* WHAT IS EXPECTED: In the listing below, count every line that contains "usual". Give nothing but the number.

* RECORDS SUPPLIED:

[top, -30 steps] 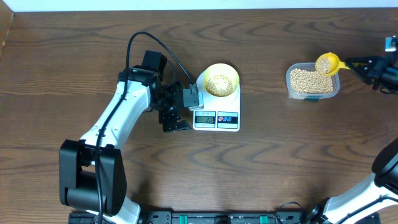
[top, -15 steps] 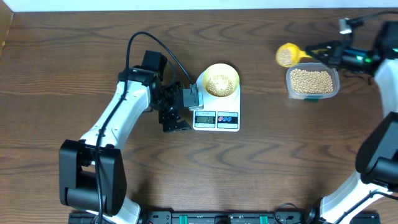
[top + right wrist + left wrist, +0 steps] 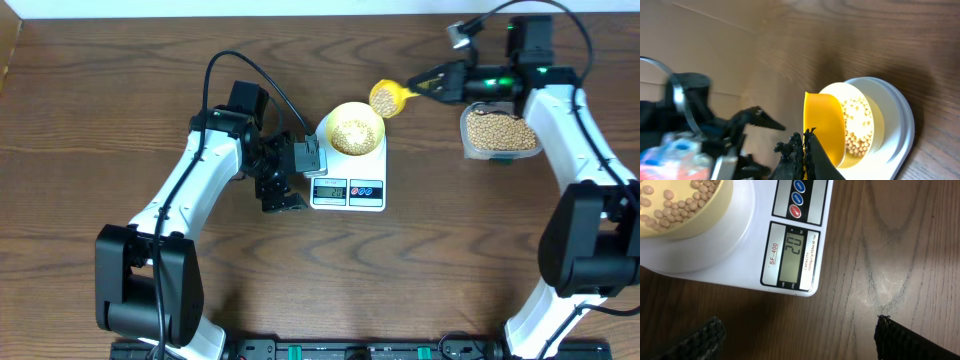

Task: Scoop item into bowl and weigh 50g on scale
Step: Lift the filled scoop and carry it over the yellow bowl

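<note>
The white scale [image 3: 372, 166] stands mid-table, and in the left wrist view its display [image 3: 792, 255] reads 20. On its platform sits the pale yellow bowl [image 3: 331, 122] with a layer of tan beans [image 3: 354, 131] inside. My right gripper [image 3: 436, 82] is shut on the handle of a bright yellow scoop [image 3: 386, 98]. The scoop is heaped with beans and hovers at the bowl's upper right rim. The right wrist view shows the scoop [image 3: 825, 125] in front of the bowl [image 3: 877, 118]. My left gripper [image 3: 278, 178] stands open just left of the scale, holding nothing.
A clear plastic container [image 3: 502, 132] full of beans sits on the right, under my right forearm. The left arm's cable loops over the table left of the bowl. Bare wood lies along the front of the table.
My right arm has carried the filled scoop leftward from above the container to the bowl's rim. The left arm and the scale reading are unchanged.
</note>
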Controlling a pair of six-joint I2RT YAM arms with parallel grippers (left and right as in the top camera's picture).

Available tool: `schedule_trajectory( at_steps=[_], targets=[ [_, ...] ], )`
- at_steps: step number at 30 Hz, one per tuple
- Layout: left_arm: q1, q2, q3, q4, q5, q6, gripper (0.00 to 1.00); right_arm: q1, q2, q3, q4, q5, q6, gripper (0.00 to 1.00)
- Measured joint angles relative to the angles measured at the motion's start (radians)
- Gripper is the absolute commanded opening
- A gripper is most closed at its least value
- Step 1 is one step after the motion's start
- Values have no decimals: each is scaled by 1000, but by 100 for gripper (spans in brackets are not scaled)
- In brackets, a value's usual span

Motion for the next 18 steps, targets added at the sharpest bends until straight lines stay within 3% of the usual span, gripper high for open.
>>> schedule_trajectory(
  at_steps=[9, 18],
  targets=[
    [0, 0, 0, 0, 0, 0, 98, 123, 0, 0, 17, 232, -51, 1],
    [0, 0, 0, 0, 0, 0, 98, 171, 0, 0, 30, 293, -150, 1]
  ],
)
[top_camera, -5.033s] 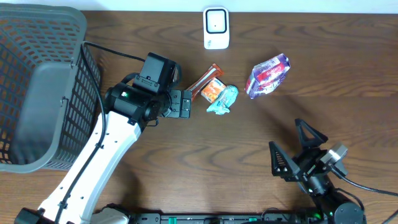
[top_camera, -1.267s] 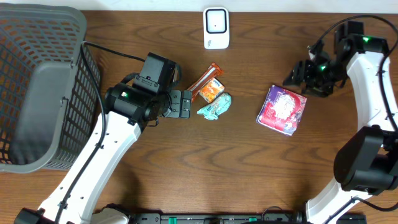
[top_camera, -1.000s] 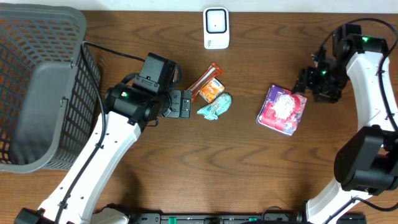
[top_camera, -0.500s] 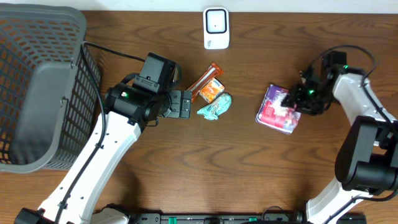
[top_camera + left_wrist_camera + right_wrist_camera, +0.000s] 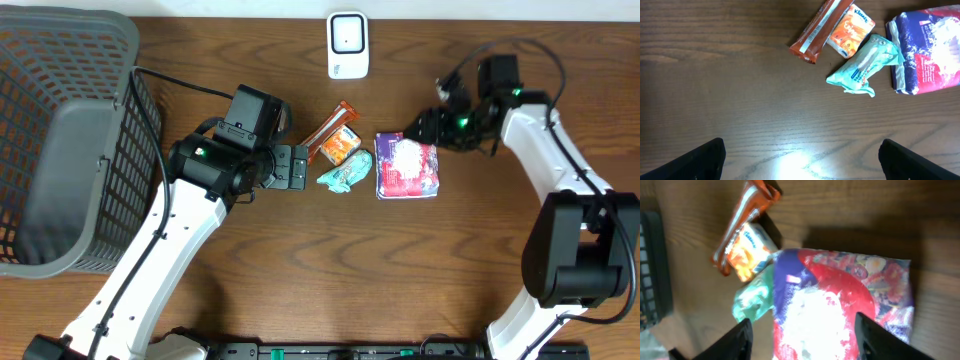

* TASK RESULT: 2